Autre confirmation : la baisse du taux de remboursement des médicaments homéopathiques (qui passe de 65 à 35 %) et qui va apporter si cette disposition est votée par les parlementaires, environ 70 millions d'euros d'économies à l'assurance-maladie.
Le gouvernement veut également développer sa politique en faveur des génériques. C'est dans cet esprit qu'il est favorable à la création d'un groupe générique dès l'autorisation de mise sur le marché d'un médicament, même avant l'échéance du brevet du princeps. Etant entendu que la commercialisation du générique ne pourrait se faire avant l'expiration des droits de propriété intellectuelle. Mais cette disposition, dans l'esprit des partisans de cette mesure, permettrait d'accélérer la mise sur le marché du générique dès la fin de ces droits. Aujourd'hui, l'inscription au répertoire des génériques se fait à la commercialisation de la copie. Selon le nouveau texte, elle se fera dès l'obtention de l'AMM. Cette mesure pourrait rapporter quelque 20 millions selon le plan du gouvernement. D'autant que de nombreuses molécules, importantes, vont devenir généricables dans les prochains mois.

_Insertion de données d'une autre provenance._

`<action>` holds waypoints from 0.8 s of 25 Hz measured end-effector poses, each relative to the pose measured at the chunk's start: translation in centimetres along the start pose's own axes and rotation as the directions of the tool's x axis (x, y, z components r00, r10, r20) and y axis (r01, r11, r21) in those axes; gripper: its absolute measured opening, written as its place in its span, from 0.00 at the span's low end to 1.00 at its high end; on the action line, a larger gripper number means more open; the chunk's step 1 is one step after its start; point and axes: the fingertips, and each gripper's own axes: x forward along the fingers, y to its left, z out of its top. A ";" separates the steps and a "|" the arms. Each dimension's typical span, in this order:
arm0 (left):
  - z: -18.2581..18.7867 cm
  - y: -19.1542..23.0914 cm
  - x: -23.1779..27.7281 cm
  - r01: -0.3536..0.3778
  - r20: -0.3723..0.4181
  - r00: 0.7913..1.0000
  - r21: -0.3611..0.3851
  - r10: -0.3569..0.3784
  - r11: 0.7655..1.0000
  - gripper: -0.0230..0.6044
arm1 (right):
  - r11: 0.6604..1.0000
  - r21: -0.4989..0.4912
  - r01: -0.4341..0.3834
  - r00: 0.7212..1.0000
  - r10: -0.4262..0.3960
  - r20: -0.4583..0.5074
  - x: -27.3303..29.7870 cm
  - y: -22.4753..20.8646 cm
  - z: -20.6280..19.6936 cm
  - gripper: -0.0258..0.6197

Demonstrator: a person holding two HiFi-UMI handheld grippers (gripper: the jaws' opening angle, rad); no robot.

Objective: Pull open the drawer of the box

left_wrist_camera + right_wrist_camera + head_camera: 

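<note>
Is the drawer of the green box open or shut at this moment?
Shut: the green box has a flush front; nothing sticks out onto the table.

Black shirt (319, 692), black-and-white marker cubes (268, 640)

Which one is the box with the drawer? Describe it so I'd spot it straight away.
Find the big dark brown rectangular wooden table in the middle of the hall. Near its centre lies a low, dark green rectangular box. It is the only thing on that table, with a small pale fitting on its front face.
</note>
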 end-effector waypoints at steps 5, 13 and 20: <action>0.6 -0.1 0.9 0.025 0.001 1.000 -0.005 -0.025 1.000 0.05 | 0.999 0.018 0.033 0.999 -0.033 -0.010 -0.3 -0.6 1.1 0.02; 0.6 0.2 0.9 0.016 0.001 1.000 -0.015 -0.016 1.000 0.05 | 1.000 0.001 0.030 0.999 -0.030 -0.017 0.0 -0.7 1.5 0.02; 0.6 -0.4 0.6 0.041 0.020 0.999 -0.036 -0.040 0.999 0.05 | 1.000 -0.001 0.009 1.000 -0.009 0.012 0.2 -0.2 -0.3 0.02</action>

Enfin, le gouvernement compte accroître le nombre de groupes génériques concernés par le tarif forfaitaire de remboursement (TFR), qui consiste à fixer un taux unique de remboursement par groupe générique, quel que soit le prix du médicament.
Les autres mesures financières
Pour « stabiliser » le déficit de la Sécurité sociale, le gouvernement va tenter de contenir les dépenses et table essentiellement, du côté des recettes, sur la hausse du produit des taxes sur le tabac, qui doit lui rapporter 800 millions d'euros. Beaucoup moins lucratives : la modification de la taxe sur la publicité des produits de santé (150 millions, voir plus haut) et l'efficacité accrue du recours contre un tiers de l'assurance-maladie en cas d'accident (100 millions) - le gouvernement souhaite notamment déterminer par décret les conditions dans lesquelles les victimes, les établissements et les assureurs doivent informer les caisses de la survenue d'accidents causés par un tiers.
Par ailleurs, le PLFSS 2004 fait, comme prévu, disparaître le FOREC (Fonds de financement de la réforme des cotisations patronales de Sécurité sociale, qui compense les allègements de charges consentis aux entreprises dans le cadre des 35 heures), éponge sa dette, et transfère ses futures charges au budget de l'Etat.